C’est pourquoi, après vingt ans, le narrateur se rend dans le yali, occupé par le seul patriarche qui n’a plus que son serviteur à houspiller. Il est bien décidé à comprendre ce vieil homme que son propre fils a décrit comme « un monstre » hypocrite et calculateur. Le patriarche, pourtant, cynique et lucide, accuse la jeune génération en affirmant que son petit-fils américain, s’il vient à Istanbul, n’en partira plus ! « Imagine donc un Turc déraciné, ignorant du pays de son père et incapable de parler sa propre langue ? C’est un triomphe qui l’attend ici. » La contradiction entre l’affirmation nationaliste et le tropisme occidental est posée. À ceci près, toutefois, que ce tropisme n’est pas récent mais constitue le fonds de l’ottomanisme qui choisissait une bonne partie de ses dirigeants à travers le Devchirmé. Ce système permettait, en effet, de prélever toute une élite balkanique, d’origine chrétienne, pour la mettre au service de la Porte. Les fameux janissaires, par exemple, formèrent le fer de lance de l’armée du sultan. Nombre de pachas et de vizirs en étaient issus.
Arrive le moment de l’explication. Le narrateur a toujours pensé que ses origines pauvres et provinciales étaient la cause du refus du père. Il se disait aussi que, peut-être, Aybike ne l’aimait guère. Or elle lui révèle qu’il fut son seul amour. Alors, qu’en est-il ? Mükridim, qu’il croit à tort à demi sénile, lui apprend que l’ancêtre Agha Hassan y est pour quelque chose, et qu’il a toujours considéré le jeune homme comme trop… turc. Et le patriarche de faire l’éloge de l’ottomanisme regardé comme un « universalisme ». Il explique que, s’il soutient les associations conservatrices et islamistes, c’est dans l’intention d’augmenter le nombre d’ignorants et de nostalgiques pour favoriser le retour de l’ottomanisme et évincer l’héritage d’Atatürk. Il ajoute que la grandeur n’est pas dans le lignage mais dans la réussite financière. Il se vante de son affairisme et de la prospérité qu’il suscite. Il fait comprendre à l’ancien fiancé éconduit qu’il n’appartient pas à ce monde. « Les affaires sont une chose, et l’amitié en est une autre », d’où l’inévitable rejet.

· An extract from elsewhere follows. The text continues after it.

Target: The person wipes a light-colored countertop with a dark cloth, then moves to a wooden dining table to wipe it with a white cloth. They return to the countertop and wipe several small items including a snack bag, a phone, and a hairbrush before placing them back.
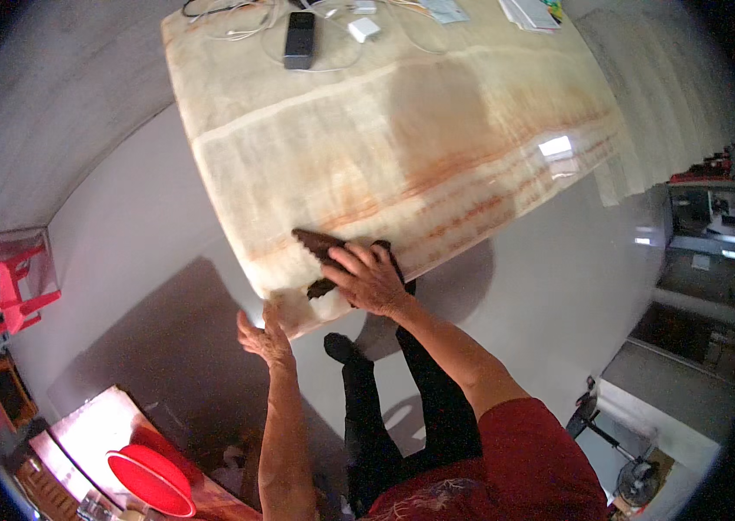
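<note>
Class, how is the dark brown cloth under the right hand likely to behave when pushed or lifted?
The dark brown cloth is probably floppy, as its uneven outline looks loosely spread beneath the right hand. It looks thin, so it is likely light. Pushed, it may slide readily, since the marbled tabletop reflects light glossily.
</note>
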The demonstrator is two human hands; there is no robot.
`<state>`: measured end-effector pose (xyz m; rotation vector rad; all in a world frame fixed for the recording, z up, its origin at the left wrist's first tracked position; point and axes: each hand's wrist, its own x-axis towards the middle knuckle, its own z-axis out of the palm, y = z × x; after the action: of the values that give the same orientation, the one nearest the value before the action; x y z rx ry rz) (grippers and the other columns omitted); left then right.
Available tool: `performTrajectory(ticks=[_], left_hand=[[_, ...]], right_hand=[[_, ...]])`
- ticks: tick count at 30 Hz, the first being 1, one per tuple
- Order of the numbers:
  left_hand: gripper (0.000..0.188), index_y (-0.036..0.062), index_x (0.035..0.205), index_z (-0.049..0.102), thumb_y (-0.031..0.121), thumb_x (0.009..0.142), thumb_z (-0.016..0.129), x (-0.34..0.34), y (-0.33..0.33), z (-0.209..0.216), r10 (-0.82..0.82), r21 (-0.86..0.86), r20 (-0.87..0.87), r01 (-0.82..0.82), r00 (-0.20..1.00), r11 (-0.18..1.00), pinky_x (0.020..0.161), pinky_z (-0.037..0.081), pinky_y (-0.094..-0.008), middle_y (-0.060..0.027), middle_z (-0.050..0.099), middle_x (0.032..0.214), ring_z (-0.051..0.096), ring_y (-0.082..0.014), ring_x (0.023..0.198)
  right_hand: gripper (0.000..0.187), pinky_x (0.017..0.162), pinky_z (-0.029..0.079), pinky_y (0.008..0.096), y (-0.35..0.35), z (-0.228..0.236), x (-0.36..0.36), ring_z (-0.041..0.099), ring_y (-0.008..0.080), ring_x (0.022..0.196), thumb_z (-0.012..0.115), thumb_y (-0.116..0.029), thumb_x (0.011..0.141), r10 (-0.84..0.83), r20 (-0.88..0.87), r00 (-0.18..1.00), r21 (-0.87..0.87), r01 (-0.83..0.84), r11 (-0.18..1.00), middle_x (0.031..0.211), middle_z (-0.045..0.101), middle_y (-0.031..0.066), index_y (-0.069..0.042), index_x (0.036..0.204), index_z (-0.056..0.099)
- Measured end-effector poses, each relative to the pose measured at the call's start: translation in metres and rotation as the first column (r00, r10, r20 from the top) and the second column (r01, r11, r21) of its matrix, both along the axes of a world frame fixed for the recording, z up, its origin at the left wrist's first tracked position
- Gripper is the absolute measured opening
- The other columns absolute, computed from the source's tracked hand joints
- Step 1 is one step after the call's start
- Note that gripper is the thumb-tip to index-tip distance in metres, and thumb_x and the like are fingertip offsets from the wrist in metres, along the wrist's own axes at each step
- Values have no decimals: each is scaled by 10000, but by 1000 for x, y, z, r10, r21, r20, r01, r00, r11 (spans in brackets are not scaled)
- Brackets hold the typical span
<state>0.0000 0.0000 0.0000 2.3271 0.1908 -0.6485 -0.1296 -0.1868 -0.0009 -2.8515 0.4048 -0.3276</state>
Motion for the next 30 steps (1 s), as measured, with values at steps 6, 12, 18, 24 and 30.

Dans ce roman, Yücel a le mérite d’éclairer les facettes du régime turc actuel. Celui-ci parvient en effet à associer nationalisme, religion, affairisme, clientélisme et nostalgie ottomane. Dans l’esprit de son dirigeant, Recep Tayyip Erdoğan, la période républicaine de Mustafa Kemal n’est qu’une parenthèse dans l’histoire qu’il convient de fermer définitivement. Cependant, monsieur Mükrimin, le grand seigneur, n’a pas tort ; le narrateur n’a guère le sens du compromis et des arrangements alors que son grand amour, après tant d’années, pourrait être retrouvé. Les mânes de l’intransigeant agha Hassan subsistent.